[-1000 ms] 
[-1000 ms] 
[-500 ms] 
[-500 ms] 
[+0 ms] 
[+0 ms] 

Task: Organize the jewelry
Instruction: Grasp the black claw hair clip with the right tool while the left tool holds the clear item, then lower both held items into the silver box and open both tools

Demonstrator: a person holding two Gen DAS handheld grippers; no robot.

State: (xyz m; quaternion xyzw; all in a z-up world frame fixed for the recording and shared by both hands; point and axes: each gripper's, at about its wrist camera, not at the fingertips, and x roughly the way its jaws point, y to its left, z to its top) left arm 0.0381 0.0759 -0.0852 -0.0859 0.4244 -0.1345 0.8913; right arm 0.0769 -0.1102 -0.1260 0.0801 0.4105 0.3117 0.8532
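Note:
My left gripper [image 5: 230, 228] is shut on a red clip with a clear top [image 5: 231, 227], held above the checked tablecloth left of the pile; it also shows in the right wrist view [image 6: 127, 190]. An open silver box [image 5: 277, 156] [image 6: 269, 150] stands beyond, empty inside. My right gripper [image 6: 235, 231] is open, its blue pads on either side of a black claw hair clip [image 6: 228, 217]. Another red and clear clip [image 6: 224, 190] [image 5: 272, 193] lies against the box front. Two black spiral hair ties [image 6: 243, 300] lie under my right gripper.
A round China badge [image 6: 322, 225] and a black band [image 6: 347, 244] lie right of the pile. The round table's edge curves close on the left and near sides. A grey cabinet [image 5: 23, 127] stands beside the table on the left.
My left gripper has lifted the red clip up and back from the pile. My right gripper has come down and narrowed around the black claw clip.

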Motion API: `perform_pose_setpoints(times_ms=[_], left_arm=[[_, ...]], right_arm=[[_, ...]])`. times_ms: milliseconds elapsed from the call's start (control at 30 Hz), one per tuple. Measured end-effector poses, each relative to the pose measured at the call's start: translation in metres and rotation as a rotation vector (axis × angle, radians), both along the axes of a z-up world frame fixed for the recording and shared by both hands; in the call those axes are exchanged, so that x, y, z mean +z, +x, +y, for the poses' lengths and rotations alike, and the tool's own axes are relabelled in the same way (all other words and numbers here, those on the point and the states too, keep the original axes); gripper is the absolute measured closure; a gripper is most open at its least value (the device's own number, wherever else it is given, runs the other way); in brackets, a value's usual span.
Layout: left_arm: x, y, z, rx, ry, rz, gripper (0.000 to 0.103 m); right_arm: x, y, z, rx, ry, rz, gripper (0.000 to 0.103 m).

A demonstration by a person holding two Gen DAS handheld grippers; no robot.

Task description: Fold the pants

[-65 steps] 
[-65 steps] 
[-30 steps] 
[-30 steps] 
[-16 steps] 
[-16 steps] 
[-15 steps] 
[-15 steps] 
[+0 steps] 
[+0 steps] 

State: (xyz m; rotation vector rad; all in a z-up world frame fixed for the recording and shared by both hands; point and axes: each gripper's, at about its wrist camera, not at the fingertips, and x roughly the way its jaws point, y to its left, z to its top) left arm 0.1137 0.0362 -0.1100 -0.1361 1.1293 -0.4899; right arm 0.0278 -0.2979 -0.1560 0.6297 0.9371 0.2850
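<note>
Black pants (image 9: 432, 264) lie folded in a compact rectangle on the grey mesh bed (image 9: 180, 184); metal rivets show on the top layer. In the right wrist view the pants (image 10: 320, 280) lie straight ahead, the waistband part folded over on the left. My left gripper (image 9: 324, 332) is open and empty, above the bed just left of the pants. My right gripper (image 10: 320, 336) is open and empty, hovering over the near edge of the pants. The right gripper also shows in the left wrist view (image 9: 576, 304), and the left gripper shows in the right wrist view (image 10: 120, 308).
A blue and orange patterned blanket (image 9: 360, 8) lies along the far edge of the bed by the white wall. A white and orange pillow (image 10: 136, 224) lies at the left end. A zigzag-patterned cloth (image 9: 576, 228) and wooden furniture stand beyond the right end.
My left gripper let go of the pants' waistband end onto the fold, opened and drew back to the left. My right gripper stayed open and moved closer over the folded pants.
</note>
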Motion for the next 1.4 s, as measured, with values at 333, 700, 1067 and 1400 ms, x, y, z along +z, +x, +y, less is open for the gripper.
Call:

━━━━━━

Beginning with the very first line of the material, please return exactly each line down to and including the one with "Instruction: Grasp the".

• **COMPLETED EXERCISE**
[-1000 ms] 
[-1000 ms] 
[-500 ms] 
[-500 ms] 
[+0 ms] 
[+0 ms] 

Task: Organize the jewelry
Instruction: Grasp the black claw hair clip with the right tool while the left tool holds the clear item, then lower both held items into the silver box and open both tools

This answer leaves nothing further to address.